ADR-024: Sync Workflow Duplicate Prevention Architecture
Status
Accepted
Context
The daily upstream sync workflow in the Fork Management Template creates duplicate PRs and issues when humans delay reviewing PRs, causing notification fatigue and repository clutter. This problem manifests in multiple scenarios:
- Same upstream state triggers multiple syncs - Human delays reviewing PR, next day's sync creates identical duplicate PR/issue
- Upstream advances while previous sync PR is open - Creates new PR with 4 commits while old PR with 3 commits still exists
- Failed syncs leave abandoned branches - Stale sync branches accumulate from failed workflow runs
Problem Statement
The existing sync workflow lacks state management between runs, resulting in:
- Duplicate PRs/issues for identical upstream states
- Notification fatigue from redundant GitHub notifications
- Repository clutter from abandoned sync branches
- Broken workflow continuity when humans track multiple sync artifacts
- Confusion about which PR is current when upstream advances
Decision
We implement a comprehensive duplicate prevention system for sync workflows with these components:
1. Overall Strategy
- State-based duplicate detection using git config persistence
- Smart decision matrix for handling all duplicate scenarios
- Graceful degradation to existing behavior when detection fails
- Clean separation of concerns via dedicated GitHub Action
2. State Persistence Pattern
Options Considered:
- GitHub variables (rejected - limited and requires additional tokens)

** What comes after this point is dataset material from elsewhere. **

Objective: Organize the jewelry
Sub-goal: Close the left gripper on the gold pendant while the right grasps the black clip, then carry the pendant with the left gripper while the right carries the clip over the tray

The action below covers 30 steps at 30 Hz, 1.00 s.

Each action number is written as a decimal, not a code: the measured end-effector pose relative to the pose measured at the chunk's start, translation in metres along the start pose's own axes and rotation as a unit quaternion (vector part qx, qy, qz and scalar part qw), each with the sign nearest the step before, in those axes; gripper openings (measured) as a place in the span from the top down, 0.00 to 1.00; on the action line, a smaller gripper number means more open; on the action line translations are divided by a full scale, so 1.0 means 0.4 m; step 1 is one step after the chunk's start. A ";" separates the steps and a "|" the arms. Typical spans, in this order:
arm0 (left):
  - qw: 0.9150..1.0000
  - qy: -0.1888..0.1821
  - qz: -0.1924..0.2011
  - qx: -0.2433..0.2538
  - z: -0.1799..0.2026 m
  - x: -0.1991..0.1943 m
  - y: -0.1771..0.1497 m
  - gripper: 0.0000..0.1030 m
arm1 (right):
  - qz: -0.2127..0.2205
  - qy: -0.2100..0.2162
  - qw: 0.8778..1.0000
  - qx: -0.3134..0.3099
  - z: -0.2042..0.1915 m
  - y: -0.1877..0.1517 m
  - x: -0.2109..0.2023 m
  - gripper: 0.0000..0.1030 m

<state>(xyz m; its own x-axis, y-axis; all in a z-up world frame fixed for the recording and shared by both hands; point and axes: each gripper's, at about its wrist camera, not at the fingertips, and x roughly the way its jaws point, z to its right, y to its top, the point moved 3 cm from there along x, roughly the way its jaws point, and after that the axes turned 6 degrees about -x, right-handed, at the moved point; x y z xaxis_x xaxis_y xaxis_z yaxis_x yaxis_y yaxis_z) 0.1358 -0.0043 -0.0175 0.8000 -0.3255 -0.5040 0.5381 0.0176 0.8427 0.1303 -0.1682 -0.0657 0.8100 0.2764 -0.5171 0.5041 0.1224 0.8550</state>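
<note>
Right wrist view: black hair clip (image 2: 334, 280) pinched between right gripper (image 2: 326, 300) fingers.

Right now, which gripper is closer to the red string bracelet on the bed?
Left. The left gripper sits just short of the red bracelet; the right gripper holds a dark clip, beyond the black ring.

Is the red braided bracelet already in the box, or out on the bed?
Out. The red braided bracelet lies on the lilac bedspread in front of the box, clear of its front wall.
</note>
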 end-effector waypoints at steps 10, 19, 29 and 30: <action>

- Git notes (rejected - complexity and merge conflicts)
- External storage (rejected - dependency and complexity)
- Git config (chosen) - simple, reliable, scoped to repository
Implementation:
- Track upstream SHA, PR/issue numbers, timestamps
- Persist state between workflow runs
- Automatic cleanup when PRs/issues are closed
3. Branch Management Strategy
Options Considered:
- Close old PRs and create new ones (rejected - breaks human workflow continuity)
- Leave both PRs open (rejected - confusing and cluttered)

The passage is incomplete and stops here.